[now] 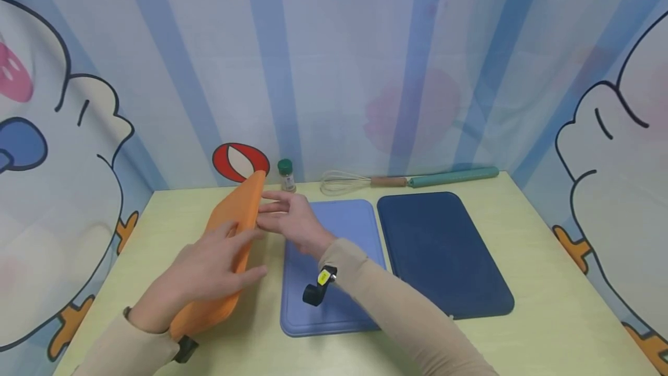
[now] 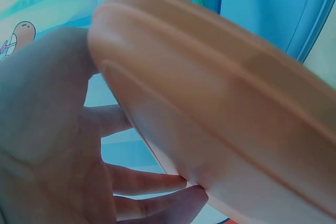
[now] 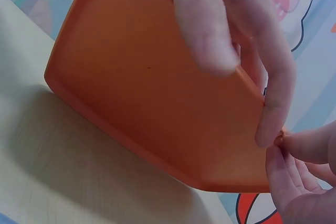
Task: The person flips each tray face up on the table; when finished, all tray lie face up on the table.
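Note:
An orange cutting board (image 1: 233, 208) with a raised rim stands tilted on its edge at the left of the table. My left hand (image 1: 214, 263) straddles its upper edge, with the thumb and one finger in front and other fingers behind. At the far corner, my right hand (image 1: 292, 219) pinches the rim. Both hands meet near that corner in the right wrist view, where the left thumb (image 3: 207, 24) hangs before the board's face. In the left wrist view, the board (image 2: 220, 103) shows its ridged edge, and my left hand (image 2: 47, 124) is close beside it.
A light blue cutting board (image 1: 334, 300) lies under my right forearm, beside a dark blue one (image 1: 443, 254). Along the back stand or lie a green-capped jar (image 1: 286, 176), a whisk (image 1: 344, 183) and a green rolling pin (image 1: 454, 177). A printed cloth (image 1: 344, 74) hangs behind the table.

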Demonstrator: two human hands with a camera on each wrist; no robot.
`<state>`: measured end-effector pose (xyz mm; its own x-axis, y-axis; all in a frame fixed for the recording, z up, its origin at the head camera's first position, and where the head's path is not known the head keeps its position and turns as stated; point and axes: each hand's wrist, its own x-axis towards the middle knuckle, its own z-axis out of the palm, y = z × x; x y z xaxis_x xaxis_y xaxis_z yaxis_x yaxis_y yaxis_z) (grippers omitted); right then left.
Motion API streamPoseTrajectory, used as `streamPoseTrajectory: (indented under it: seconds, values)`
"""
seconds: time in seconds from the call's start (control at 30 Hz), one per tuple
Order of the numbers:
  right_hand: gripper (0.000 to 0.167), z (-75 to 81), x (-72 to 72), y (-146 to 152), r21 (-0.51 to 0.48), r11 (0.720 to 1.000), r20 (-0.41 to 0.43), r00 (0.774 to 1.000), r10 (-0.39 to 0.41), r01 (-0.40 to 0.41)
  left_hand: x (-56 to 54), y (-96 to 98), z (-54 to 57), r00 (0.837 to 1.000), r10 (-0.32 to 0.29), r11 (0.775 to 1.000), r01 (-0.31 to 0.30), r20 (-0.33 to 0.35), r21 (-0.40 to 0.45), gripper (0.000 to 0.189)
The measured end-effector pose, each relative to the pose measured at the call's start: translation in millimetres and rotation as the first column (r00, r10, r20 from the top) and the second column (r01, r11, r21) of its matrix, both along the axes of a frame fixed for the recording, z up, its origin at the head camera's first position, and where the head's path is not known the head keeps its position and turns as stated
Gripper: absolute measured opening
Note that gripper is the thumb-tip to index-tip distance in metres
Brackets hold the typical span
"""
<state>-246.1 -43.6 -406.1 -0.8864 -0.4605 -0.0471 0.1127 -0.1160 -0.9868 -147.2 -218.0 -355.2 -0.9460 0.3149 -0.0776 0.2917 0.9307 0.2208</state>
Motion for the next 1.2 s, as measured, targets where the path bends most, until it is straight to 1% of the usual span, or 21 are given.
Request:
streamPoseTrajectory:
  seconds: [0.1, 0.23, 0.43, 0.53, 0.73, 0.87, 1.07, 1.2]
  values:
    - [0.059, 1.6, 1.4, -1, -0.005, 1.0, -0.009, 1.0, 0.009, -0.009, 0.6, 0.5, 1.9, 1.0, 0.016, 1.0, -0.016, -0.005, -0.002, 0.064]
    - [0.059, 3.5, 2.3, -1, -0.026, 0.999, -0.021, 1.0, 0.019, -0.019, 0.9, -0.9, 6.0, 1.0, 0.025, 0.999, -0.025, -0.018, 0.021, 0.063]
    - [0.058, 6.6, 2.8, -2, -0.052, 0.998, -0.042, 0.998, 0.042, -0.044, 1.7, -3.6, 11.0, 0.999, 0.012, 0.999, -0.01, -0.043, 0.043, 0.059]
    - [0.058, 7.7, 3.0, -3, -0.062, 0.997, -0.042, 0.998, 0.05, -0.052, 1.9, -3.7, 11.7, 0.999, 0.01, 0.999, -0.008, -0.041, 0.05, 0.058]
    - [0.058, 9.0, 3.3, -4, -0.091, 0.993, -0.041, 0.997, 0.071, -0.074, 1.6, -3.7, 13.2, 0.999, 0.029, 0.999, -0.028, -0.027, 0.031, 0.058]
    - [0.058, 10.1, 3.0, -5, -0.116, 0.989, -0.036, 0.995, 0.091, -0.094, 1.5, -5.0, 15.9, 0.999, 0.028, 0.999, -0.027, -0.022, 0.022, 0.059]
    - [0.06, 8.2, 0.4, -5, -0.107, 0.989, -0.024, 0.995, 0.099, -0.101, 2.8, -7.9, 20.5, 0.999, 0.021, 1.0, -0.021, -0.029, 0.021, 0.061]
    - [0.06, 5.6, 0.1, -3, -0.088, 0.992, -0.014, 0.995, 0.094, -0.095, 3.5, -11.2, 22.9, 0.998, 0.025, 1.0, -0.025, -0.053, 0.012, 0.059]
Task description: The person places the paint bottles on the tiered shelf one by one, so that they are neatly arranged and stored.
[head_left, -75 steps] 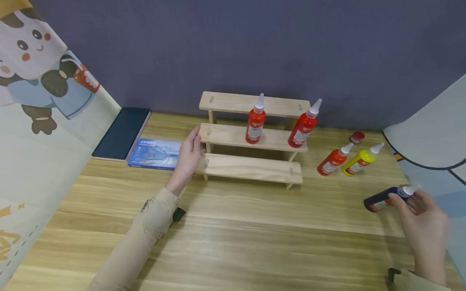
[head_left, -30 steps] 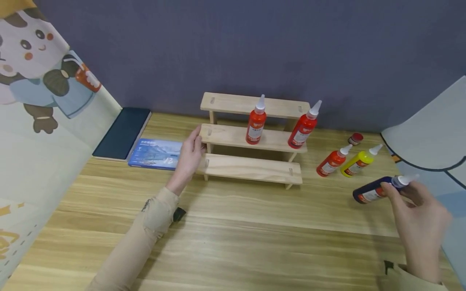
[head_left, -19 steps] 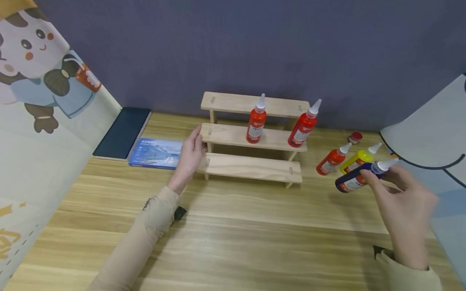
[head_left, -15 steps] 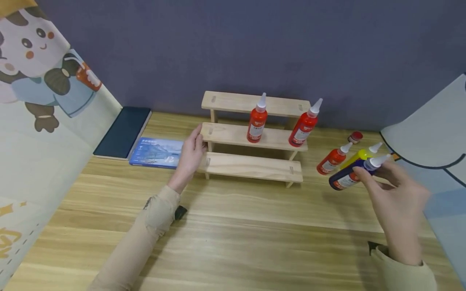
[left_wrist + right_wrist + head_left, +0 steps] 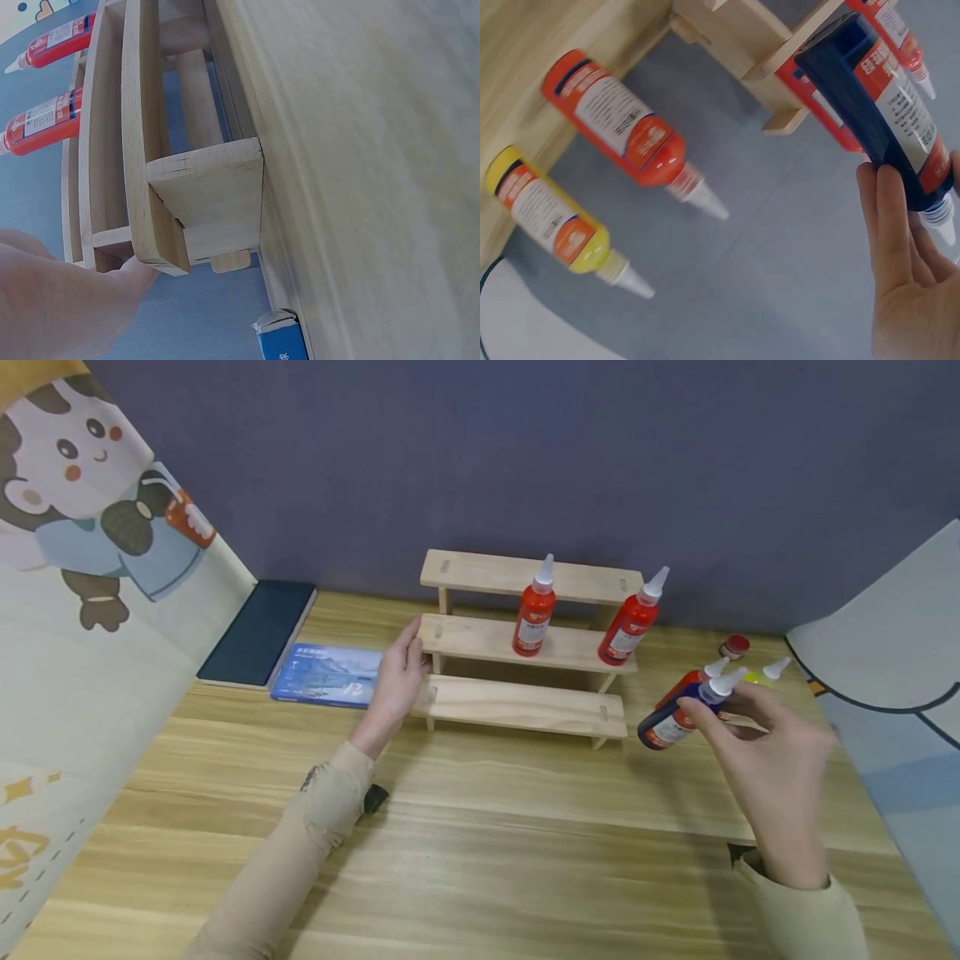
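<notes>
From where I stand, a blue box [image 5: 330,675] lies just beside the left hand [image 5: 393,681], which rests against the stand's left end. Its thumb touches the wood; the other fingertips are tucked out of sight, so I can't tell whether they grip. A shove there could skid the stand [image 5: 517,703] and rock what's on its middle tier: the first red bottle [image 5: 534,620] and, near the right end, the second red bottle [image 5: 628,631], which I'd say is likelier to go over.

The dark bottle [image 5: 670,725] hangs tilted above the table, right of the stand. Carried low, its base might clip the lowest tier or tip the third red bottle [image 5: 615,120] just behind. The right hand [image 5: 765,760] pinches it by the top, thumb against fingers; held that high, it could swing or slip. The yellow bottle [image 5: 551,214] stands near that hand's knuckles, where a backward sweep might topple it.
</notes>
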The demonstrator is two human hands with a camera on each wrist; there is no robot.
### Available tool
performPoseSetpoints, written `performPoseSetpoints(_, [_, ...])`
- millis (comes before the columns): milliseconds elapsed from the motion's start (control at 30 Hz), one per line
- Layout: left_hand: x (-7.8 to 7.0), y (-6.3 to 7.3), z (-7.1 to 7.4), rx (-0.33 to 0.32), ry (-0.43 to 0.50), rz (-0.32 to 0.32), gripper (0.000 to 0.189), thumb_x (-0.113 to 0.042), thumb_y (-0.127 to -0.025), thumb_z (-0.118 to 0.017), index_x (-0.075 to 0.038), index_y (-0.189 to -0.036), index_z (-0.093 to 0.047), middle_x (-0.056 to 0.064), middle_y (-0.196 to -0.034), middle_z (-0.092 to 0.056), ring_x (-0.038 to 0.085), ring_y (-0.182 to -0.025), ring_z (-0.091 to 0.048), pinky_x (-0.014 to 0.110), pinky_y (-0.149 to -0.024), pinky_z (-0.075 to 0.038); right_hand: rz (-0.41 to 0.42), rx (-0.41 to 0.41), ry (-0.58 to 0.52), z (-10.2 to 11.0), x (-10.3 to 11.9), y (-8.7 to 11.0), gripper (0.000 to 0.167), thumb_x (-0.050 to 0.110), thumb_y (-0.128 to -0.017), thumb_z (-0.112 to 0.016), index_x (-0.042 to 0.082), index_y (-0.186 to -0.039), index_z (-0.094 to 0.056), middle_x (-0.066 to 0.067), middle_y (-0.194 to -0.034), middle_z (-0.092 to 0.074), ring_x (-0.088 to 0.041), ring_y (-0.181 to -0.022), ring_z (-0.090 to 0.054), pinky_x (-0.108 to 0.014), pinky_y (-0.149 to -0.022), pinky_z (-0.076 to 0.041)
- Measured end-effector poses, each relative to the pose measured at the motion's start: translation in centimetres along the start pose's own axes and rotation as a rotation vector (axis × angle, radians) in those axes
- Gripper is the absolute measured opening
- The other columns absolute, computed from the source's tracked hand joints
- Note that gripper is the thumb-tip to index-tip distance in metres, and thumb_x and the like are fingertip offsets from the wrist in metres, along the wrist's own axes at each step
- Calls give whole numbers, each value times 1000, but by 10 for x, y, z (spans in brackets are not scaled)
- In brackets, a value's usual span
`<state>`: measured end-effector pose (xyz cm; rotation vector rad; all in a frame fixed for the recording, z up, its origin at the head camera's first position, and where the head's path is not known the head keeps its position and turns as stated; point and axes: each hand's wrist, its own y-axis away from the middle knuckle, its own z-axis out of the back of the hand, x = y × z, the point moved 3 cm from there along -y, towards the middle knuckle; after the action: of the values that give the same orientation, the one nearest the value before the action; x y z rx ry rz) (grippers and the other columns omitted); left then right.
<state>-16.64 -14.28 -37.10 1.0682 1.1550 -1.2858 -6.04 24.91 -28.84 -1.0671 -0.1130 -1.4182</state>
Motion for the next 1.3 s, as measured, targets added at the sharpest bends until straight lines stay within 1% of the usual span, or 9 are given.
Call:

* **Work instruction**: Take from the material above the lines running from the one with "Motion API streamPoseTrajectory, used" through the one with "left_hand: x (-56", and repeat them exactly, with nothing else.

* **Exercise result**:
Motion API streamPoseTrajectory, used as `streamPoseTrajectory: (indented under it: seconds, values)`
"""
seconds: time in seconds from the call's start (control at 30 Hz), one per tuple
Order of the numbers:
  right_hand: gripper (0.000 to 0.167), z (-75 to 81), x (-72 to 72), y (-146 to 152), r21 (-0.51 to 0.48), r11 (0.720 to 1.000), r20 (-0.41 to 0.43), r00 (0.774 to 1.000), r10 (-0.39 to 0.41), r01 (-0.40 to 0.41)
  left_hand: x (-56 to 54), y (-96 to 98), z (-54 to 57), r00 (0.837 to 1.000), r10 (-0.32 to 0.29), r11 (0.775 to 1.000), r01 (-0.31 to 0.30), r20 (-0.33 to 0.35), r21 (-0.40 to 0.45), gripper (0.000 to 0.189)

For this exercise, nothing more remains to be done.